I don't know what to choose my major.. here's my main interest, and what keeps me motivated with life. I am heavily interested in seeing the big picture first of the beginning of human culture to the present and use that information to predict the future in 4 weeks, 4 months, 4 years, 4 decades, 4 centuries, etc. I am fascinated by the evolution of the global human culture, how we went from being cavemen to organized society, from the stone age to the industrial revolution, from the industrial revolution to the digital age (today), and from the digital age to what? as you can see, I get energized by analyzing trends that occurred in the past and using that information of the past and the present, predicting the future, or just merely studying the present or the past and examine how we came to be. The Stone Age, the Dark Age, the Industrial Revolution, Digital Era, Information Era--what is next? These are my main interests, and also applying those theories. Such as, what is the future of video gaming? Will we be using video games in schools to educate students? Will we soon enter the digital reality era? Will our culture change in the future? how will it change? how are our brains and the way we act/learn/do stuff changing as we move on to more advanced technology? what are the major driving trends right now, and which trend will become extinct in the future and what new trends will enter our world? how are our decisions changing our world?

Thanks so much for your input


----------



## Lionheart (Nov 30, 2010)

so basically sounds like a blend between Sociology and Cognitive Science.


----------



## ceembee (Jun 28, 2010)

Sociology, anthropology, maybe some psychology mixed in there somewhere.

Sounds like you should just go Undeclared for a while, though.


----------



## foxonstilts (Jan 28, 2011)

I think anthropology sounds the best.
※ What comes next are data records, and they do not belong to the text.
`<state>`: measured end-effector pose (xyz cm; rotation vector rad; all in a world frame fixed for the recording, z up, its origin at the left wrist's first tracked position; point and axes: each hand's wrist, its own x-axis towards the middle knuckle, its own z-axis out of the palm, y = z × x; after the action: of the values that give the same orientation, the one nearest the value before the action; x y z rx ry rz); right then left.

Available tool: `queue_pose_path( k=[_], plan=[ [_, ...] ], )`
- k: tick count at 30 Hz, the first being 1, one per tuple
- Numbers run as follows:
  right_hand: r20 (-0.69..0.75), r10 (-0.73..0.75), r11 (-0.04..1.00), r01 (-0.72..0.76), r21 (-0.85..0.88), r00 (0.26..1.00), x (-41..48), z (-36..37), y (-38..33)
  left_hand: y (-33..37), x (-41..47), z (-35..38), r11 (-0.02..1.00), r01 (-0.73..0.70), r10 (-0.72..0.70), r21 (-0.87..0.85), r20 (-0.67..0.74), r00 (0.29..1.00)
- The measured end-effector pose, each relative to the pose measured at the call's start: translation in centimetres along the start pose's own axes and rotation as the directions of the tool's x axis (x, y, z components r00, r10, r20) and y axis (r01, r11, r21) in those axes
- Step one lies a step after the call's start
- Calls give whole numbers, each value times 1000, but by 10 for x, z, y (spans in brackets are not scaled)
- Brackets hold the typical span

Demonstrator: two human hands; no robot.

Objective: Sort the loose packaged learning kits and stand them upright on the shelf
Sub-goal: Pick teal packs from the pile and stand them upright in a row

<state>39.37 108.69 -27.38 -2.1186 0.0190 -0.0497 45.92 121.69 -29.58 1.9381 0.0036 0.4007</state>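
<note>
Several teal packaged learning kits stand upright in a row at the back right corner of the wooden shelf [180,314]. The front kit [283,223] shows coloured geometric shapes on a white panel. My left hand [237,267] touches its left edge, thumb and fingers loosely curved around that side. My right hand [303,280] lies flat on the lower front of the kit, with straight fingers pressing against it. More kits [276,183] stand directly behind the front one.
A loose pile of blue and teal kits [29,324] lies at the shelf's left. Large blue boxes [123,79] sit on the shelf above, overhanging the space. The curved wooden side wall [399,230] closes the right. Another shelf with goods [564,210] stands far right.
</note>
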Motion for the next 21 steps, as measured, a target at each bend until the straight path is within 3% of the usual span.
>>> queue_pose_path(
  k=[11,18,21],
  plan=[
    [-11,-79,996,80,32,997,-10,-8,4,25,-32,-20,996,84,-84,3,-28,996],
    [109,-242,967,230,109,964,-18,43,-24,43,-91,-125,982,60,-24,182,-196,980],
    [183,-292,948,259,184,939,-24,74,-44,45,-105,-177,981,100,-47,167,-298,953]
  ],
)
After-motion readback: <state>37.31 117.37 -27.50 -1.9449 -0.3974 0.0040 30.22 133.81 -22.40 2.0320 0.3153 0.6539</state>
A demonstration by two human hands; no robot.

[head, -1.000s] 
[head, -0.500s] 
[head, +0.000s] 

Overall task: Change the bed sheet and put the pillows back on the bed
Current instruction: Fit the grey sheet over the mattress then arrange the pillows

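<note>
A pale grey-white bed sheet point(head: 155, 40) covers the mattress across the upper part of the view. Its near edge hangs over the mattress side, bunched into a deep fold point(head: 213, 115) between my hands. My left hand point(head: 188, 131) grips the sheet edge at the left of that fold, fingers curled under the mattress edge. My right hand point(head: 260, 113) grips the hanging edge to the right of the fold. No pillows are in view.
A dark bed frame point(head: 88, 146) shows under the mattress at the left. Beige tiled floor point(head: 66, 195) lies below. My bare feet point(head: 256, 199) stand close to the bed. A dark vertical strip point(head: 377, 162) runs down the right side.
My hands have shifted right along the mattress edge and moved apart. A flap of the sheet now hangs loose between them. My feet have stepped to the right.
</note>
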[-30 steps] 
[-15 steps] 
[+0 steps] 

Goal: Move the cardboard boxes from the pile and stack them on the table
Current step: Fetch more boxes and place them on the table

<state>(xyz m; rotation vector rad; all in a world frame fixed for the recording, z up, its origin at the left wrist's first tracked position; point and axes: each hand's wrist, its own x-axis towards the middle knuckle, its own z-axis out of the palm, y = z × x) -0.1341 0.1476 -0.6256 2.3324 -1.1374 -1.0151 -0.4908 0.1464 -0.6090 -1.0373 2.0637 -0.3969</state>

It's not all "living in third world countries" like the stereotype says. There are more modern parts to help come to terms with a more modern world. There's media anthropology, which covers how technology affects cultures, for one. And I think video games would fall under that. Also sociology, but I'm not a sociology fan; it seems more about statistics and surveys than anything else, whereas anthropology is more about the people.
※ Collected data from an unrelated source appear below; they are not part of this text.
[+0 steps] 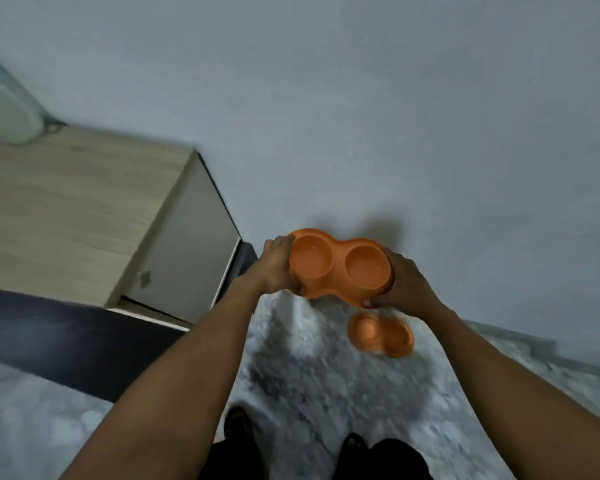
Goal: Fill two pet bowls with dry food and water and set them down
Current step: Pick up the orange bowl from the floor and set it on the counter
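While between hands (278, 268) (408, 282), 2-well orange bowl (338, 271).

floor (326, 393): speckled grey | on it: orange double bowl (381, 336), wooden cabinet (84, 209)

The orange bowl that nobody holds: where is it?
The bowl lies on the grey floor, right of centre in the head view, just below the right hand.

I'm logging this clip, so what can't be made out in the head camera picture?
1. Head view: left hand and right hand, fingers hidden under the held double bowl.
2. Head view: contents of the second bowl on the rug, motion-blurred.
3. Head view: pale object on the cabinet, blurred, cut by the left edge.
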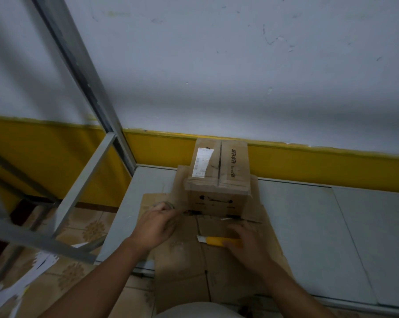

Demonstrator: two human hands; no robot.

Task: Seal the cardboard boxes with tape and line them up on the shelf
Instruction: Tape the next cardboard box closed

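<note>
A small cardboard box with a white label stands at the back of the grey shelf, on top of a larger cardboard box that lies in front of me. My left hand grips a tape roll, mostly hidden by the fingers, at the left of the larger box's top. My right hand holds a yellow utility knife with its blade pointing left, over the box's centre seam. The image is blurred around both hands.
A grey metal shelf frame runs diagonally at the left. A white wall with a yellow band is behind the shelf. Tiled floor with white paper scraps lies at the lower left.
</note>
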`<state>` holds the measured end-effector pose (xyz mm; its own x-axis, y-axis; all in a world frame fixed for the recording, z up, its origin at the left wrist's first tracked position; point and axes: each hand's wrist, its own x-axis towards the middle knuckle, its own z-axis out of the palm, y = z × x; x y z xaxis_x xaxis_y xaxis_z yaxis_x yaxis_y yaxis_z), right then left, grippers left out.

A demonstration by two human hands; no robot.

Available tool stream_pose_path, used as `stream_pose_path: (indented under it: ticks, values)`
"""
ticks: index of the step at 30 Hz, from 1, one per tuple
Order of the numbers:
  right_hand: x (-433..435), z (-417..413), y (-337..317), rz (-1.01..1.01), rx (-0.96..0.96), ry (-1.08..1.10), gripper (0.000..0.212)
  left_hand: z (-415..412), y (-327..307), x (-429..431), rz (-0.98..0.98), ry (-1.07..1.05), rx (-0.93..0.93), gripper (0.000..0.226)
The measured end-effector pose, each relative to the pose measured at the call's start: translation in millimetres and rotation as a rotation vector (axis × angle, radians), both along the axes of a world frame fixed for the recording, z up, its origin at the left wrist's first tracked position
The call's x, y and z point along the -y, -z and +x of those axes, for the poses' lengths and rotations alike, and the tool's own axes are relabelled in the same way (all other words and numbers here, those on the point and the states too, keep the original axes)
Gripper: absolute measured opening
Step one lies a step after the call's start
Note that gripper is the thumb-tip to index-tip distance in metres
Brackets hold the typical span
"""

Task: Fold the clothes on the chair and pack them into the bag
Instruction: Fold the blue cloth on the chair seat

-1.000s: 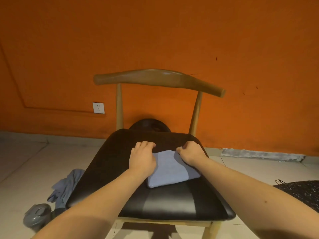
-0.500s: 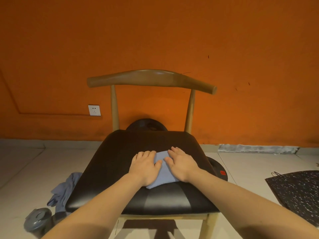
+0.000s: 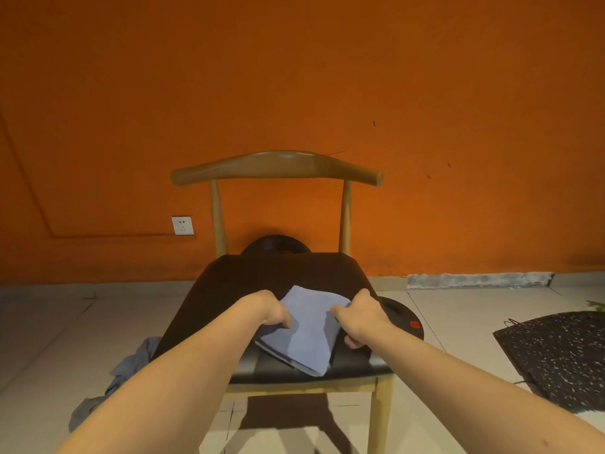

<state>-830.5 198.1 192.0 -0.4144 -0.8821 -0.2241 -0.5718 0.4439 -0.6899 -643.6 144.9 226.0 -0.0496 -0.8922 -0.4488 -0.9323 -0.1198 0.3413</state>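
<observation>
Now left hand [image 3: 271,309] and right hand [image 3: 363,317] grip the folded garment [image 3: 307,335], lengthwise toward the chair [image 3: 229,283] back.

Left hand [image 3: 273,311]: bare; the back and the knuckles show; the fingertips are hidden in this view
Right hand [image 3: 361,317]: bare; the back, the thumb and a few fingertips show; the nails are too small to make out
Left forearm [image 3: 183,371]: bare from the wrist to the bottom edge of the view; smooth; it looks broader toward the camera through the wide lens
Right forearm [image 3: 458,381]: bare from the wrist to the lower right corner; one small dark spot [image 3: 545,442] near the bottom edge
Sleeves: cannot tell; the upper arms lie outside the view
</observation>
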Motion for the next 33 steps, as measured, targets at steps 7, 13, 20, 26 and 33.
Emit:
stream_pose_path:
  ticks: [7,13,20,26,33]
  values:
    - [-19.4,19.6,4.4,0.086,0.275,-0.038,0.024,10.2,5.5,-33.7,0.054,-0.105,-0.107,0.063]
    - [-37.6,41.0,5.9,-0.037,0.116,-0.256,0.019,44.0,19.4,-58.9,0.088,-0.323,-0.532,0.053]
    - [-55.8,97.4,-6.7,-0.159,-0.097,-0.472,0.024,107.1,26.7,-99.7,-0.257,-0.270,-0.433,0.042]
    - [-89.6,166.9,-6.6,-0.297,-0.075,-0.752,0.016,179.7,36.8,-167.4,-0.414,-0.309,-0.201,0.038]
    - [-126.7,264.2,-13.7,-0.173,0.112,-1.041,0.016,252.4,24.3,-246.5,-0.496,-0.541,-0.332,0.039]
Also, anthropology has a lot of subfields (biological, linguistics, cultural, and archaeology as well as a lot in between those,) so if you love media and the way the worlds changing, you can also read up on history and theories on how it changed in the past.
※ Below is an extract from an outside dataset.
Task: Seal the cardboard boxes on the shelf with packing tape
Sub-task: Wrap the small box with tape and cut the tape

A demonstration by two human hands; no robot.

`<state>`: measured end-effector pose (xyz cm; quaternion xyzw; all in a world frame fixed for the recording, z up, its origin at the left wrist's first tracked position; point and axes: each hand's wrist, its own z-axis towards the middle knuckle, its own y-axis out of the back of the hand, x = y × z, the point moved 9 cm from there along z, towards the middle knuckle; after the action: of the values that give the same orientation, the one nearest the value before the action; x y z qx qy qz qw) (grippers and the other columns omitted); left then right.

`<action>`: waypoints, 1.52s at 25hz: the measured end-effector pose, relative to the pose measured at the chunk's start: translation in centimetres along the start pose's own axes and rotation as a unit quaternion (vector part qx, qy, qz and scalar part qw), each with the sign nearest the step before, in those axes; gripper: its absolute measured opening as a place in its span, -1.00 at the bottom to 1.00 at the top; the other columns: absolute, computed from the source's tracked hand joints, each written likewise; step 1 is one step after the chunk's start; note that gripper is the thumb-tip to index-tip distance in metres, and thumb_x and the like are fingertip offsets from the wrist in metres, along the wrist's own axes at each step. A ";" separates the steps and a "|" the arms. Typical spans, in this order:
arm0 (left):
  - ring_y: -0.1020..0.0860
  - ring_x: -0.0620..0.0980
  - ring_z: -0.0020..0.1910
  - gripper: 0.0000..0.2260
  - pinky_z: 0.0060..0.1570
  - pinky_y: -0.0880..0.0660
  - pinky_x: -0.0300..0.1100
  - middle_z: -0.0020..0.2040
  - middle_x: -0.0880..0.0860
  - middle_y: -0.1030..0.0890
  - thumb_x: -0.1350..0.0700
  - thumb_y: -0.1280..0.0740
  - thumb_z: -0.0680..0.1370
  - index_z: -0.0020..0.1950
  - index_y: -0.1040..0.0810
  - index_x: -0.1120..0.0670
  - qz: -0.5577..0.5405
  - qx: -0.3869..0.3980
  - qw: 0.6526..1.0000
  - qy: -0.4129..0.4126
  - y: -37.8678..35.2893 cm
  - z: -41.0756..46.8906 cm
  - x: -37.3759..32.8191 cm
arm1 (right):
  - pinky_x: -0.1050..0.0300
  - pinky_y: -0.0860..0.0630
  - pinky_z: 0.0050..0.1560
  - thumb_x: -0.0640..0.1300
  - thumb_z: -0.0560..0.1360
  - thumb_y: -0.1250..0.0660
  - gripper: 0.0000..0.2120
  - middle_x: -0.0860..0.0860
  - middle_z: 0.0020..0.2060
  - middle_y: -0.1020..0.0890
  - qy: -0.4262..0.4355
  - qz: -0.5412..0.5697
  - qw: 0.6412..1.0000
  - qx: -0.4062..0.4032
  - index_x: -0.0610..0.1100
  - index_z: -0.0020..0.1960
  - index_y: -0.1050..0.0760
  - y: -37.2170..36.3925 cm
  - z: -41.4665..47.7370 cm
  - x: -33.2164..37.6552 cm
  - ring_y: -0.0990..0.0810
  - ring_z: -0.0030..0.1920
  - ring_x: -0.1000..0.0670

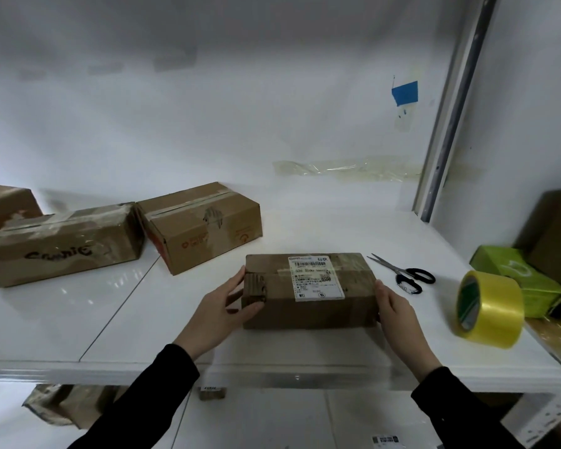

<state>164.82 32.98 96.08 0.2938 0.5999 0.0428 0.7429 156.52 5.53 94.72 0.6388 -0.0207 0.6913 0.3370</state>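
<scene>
A flat brown cardboard box (311,306) with a white shipping label lies on the white shelf (143,319) in front of me. My left hand (221,311) grips its left end, thumb on the top edge and fingers round the side. Against the box's right end presses my right hand (397,314), fingers straight. A yellow roll of packing tape (488,307) stands on edge at the right. Black-handled scissors (405,273) lie between the box and the roll.
Two taped cardboard boxes (65,244) (201,225) sit at the back left, a third (4,205) at the far left edge. A green carton (518,273) and brown cardboard stand at the right. A metal upright (450,124) frames the shelf.
</scene>
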 end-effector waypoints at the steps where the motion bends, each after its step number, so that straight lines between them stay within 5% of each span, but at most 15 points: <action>1: -0.33 -0.16 0.28 -0.32 0.18 -0.41 -0.24 0.30 -0.24 -0.31 0.01 -0.38 0.46 0.49 -0.10 -0.14 0.021 0.006 1.000 0.002 0.1 0.3 0.0 | 0.06 -0.43 -0.10 -0.04 0.64 0.00 -0.68 0.10 -0.33 -0.51 -0.001 0.009 1.000 -0.001 -0.10 -0.07 -0.49 0.0 0.1 -0.4 -0.48 -0.21 -0.03; 4: -0.29 -0.11 0.35 -0.25 0.27 -0.35 -0.16 0.41 -0.13 -0.26 -0.18 -0.36 0.32 0.47 -0.22 -0.07 0.067 0.007 0.998 -0.011 0.3 0.8 -0.7 | 0.05 -0.45 -0.05 -0.03 0.64 -0.01 -0.70 0.19 -0.35 -0.48 0.002 0.020 1.000 0.003 -0.04 -0.10 -0.48 -0.1 0.5 -0.8 -0.46 -0.27 0.10; 8: -0.24 -0.09 0.41 -0.52 0.43 -0.20 -0.02 0.44 -0.09 -0.26 -0.27 -0.41 0.22 0.12 -0.46 -0.28 0.090 -0.023 0.995 -0.037 0.3 -0.3 -1.0 | 0.03 -0.46 0.03 -0.08 0.64 -0.01 -0.71 0.17 -0.32 -0.49 0.001 0.013 1.000 0.003 -0.08 -0.04 -0.50 0.0 2.0 -0.2 -0.46 -0.25 0.14; 11: -0.06 -0.25 0.46 -0.45 0.41 0.02 -0.11 0.45 -0.23 -0.16 -0.49 -0.34 0.11 0.02 -0.46 -0.31 0.104 -0.056 0.991 -0.069 -0.4 -1.9 -0.9 | -0.04 -0.39 0.31 -0.09 0.64 -0.05 -0.65 -0.07 0.05 -0.60 -0.020 0.007 1.000 0.005 -0.22 0.25 -0.49 0.0 3.5 0.5 -0.53 0.12 -0.03; 13: 0.00 -0.32 0.47 -0.32 0.41 0.04 -0.16 0.45 -0.23 -0.17 -0.55 -0.25 0.12 0.14 -0.41 -0.25 0.112 -0.073 0.985 -0.106 -1.7 -3.5 -1.3 | 0.04 -0.22 0.42 -0.09 0.63 -0.07 -0.58 -0.18 0.35 -0.43 -0.046 -0.025 0.998 -0.037 -0.27 0.41 -0.30 0.5 3.4 1.1 -0.35 0.39 -0.12; 15: -0.04 -0.31 0.47 -0.18 0.41 0.02 -0.24 0.45 -0.23 -0.17 -0.55 -0.21 0.17 0.32 -0.34 -0.16 0.118 -0.102 0.981 -0.116 -2.7 -5.0 -1.5 | 0.10 -0.21 0.43 -0.07 0.62 -0.09 -0.51 -0.25 0.44 -0.27 -0.060 0.012 0.996 -0.071 -0.33 0.45 -0.17 -0.4 1.6 1.6 -0.27 0.43 -0.14; 17: -0.07 -0.35 0.41 -0.11 0.33 0.05 -0.43 0.41 -0.30 -0.16 -0.53 -0.22 0.17 0.41 -0.22 -0.13 0.126 -0.132 0.977 -0.111 -3.1 -6.2 -2.0 | 0.19 -0.28 0.39 -0.04 0.61 -0.10 -0.48 -0.25 0.44 -0.22 -0.052 0.097 0.994 -0.012 -0.33 0.44 -0.10 -4.2 -0.8 2.5 -0.31 0.38 -0.10; 20: -0.15 -0.38 0.28 -0.04 0.21 0.02 -0.54 0.31 -0.42 -0.21 -0.52 -0.27 0.13 0.44 -0.22 -0.12 0.150 -0.118 0.974 -0.119 -3.0 -6.8 -3.1 | 0.07 -0.05 0.51 -0.10 0.62 -0.11 -0.40 -0.16 0.52 0.05 -0.040 0.098 0.989 0.100 -0.23 0.53 0.12 -8.7 -1.1 2.9 -0.09 0.49 -0.05; 24: -0.21 -0.25 0.34 -0.16 0.29 -0.09 -0.33 0.37 -0.33 -0.25 -0.59 -0.14 0.15 0.36 -0.18 -0.28 0.152 -0.091 0.978 -0.112 0.0 -5.1 -3.1 | 0.01 -0.30 0.42 -0.22 0.62 -0.11 -0.57 -0.08 0.37 -0.40 0.001 0.169 0.960 0.223 -0.16 0.47 -0.14 -9.5 2.8 3.9 -0.39 0.35 -0.01; 28: -0.07 -0.25 0.44 -0.30 0.47 -0.10 -0.16 0.42 -0.29 -0.05 -0.21 -0.33 0.34 0.40 -0.09 -0.20 0.098 0.013 0.991 -0.094 -1.9 -2.7 -2.5 | 0.09 -0.30 0.41 -0.11 0.60 -0.17 -0.58 -0.02 0.38 -0.41 0.033 0.048 0.970 0.234 -0.17 0.44 -0.28 -9.0 4.3 5.1 -0.38 0.37 0.03; 32: -0.13 -0.13 0.48 -0.38 0.45 -0.16 -0.16 0.46 -0.14 -0.14 0.05 -0.35 0.46 0.47 -0.22 0.09 0.074 -0.076 0.988 -0.113 -4.3 -2.8 -2.5 | 0.33 -0.41 0.26 0.14 0.51 -0.17 -0.58 0.14 0.23 -0.55 0.038 0.138 0.981 0.128 -0.05 0.24 -0.54 -6.3 0.0 4.8 -0.48 0.22 0.29; 38: -0.04 -0.13 0.47 -0.40 0.42 -0.07 -0.23 0.46 -0.09 -0.08 0.16 -0.36 0.49 0.47 -0.20 0.16 0.088 -0.155 0.976 -0.124 -7.1 -3.2 -3.7 | 0.41 -0.36 0.29 -0.20 0.43 -0.43 -0.51 0.18 0.34 -0.40 0.162 0.039 0.984 0.060 -0.10 0.33 -0.44 -3.9 -4.0 3.1 -0.35 0.33 0.34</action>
<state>158.80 26.84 95.44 0.2301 0.4613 0.1639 0.8411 155.12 11.80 95.23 0.5360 0.0513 0.7983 0.2699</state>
Another thing that might be interesting is modern history, but history is obviously less looking to the future. 

Anyway, I'm incredibly biased as an anthropology major, but if you have any questions, feel free to message me or something. I love anthropology so. <3 I do agree with the person above me though; stay undeclared for now and take a few classes in anything you're interested in.


----------



## Steven24224 (Jan 30, 2011)

honestally what u just said is defanatally anthropology but theres not much money in that really =(

but i gareentee u will be intrested in the studies

i personally beleive pretty much everyone on this site probley are really into phychology majors 
theres more u can do with that degree then anything else

but if job security isnt a top priority then go with anthropology

but job security should be a major concern


----------



## foxonstilts (Jan 28, 2011)

Job security and income isn't a big deal for me. XD

Honestly though, I'd like to see a comparison of anthropology who have steady jobs in and out of the field and psychology majors. Anthropologists work both in research/academia and for companies internationally, as well as public health and other sectors. It's not high-paying, but you can find a steady job with a masters degree and a contract job with a bachelors (in archaeology.)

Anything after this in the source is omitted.